Love and Other Pranks
Vigorito’s Love and Other Pranks is a dazzling dreamwalk illustrating some of the grandest spiritual and philosophical notions out there. It is an admonition to “wake up!” and recognize the illusions that cloud our minds daily, keeping us head-down and unable to enjoy the true fullness of life.
We follow two parallel timelines where similar events play out in the context of the culture and society of the era. In one, Merlin and Lila live in our modern world of fast cars, cell phones, and rampant consumerism. They meet at an illegal Halloween parade in San Francisco and immediately fall for one another. On the flip side are Crow and Flaming Jane, living during the great Age of Sail when pirates and privateers prowled the seas.
For Lila and Merlin, they must contend with Ivan and his Holy Company of Beautiful People, which just, holy dang! It’s a terrifying glimpse into cult mentality and how the spiritual emptiness of today’s society can make things so attractive. For Crow and Jane, they must contend with Goldtooth, formerly known as Admiral Jasper, who lost his ship to the wife he had kidnapped. This defiance put Goldtooth on a path of vengeance that cost many lives.
These are the same souls, all. It is left to the reader to consider–are these past lives or are they played out concurrently? The Möbius threads through the entire story.

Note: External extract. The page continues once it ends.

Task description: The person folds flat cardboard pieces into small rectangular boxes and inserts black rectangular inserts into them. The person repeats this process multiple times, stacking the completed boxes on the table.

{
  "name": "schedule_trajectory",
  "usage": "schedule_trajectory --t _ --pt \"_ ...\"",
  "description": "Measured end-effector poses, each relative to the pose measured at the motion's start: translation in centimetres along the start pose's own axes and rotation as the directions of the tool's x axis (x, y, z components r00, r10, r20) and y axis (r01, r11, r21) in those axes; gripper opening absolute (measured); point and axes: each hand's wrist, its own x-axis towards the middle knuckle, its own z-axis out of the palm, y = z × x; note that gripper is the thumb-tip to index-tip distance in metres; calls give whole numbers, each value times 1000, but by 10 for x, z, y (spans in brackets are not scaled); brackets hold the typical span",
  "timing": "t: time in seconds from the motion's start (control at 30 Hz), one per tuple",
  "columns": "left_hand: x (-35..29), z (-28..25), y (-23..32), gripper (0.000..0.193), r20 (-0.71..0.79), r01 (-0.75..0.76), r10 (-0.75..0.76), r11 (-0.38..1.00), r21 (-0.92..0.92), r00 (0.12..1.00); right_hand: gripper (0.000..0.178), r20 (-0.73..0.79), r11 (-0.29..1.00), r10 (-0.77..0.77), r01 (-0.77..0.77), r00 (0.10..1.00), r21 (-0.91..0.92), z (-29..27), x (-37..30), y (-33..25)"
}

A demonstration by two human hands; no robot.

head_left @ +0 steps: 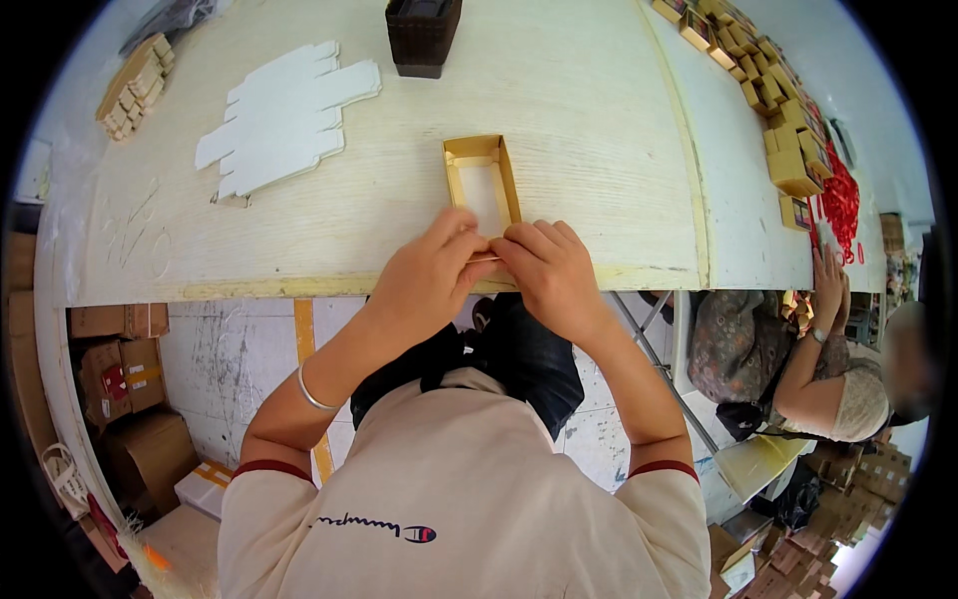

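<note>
A small gold open-topped cardboard box (510, 180) with a pale inside lies on the table in front of me. Its near end is between my two hands. My left hand (431, 268) is closed at the near left corner, thumb and fingers pinched on the box's near edge. At the near right corner, my right hand (551, 268) has its fingers curled and pressed on that same edge. A thin strip of the near end flap shows between the fingertips; the rest of it is hidden by my hands.
White flat card blanks (279, 120) lie stacked at left, beside a dark brown container (424, 40) farther back. Folded cardboard pieces (137, 90) stand far left. Gold boxes (793, 170) and red ribbon (841, 205) cover the right side, where another person's hands (828, 290) rest near the table edge.
</note>
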Motion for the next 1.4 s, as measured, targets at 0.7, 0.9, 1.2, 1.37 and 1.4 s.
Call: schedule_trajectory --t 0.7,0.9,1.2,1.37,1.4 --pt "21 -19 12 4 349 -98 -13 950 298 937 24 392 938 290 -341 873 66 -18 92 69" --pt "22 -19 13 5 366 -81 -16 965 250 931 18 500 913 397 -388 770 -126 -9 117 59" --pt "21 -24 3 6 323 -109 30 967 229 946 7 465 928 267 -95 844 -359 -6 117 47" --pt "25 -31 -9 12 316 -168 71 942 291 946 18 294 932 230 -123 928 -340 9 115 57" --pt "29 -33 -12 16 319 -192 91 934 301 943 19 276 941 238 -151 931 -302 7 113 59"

More than an ouroboros, the Möbius strip illustrates not just cycles but that things that may seem separate and two-sided really only have one side. This leads me to believe the two timelines are happening concurrently with one another.
I really enjoyed this book! I found the writing to be quirky and witty, especially the play with sentence structure and word usage. If done right, you get a masterful story. If done poorly, you get an amateurish script that leaves you questioning if the author knows how to write at all. This story is done right! There is so much going on in this book that it would take another read-through to fully appreciate.
Love and Other Pranks is a philosophical and psychological commentary on society. The beliefs presented here–life is illusion, death is illusion, go with the flow, etc–are ones that resonate deeply with me. It is an encouragement to think for yourself and to not let others define who you are, for that is a terrible trap. It’s a commentary that these deeper truths can be learned and valued but also abused, as they were in Ivan’s hands, and, while we should be open to these truths, we need to be hella careful to not get rooked and abused by a cult leader.
Deeper spiritual meanings are woven in. Both stories are shot through with alchemical symbolism. Crow and Jane’s story goes a step further, with them seeking out the fabled Philosopher’s Stone. They learn, of course, that the puffer’s magic is just illusion and the truth of the Philosopher’s Stone is something far greater. Even mystery schools are touched on, with Crow being inducted into the Eleusinian cohort through a trip through the “underworld.” The Eleusinians as a whole seem to have the best grasp on the deeper truths and mysteries of life. There’s so much more to explore (bird symbolism for one. I’m looking at you Moby!), I could write an entire paper on this book!
Highly recommended if you want a book that makes you think and that presents deep and thoughtful questions couched in wry humor so as to not overwhelm. Perfect for the philosophers and spiritually-minded.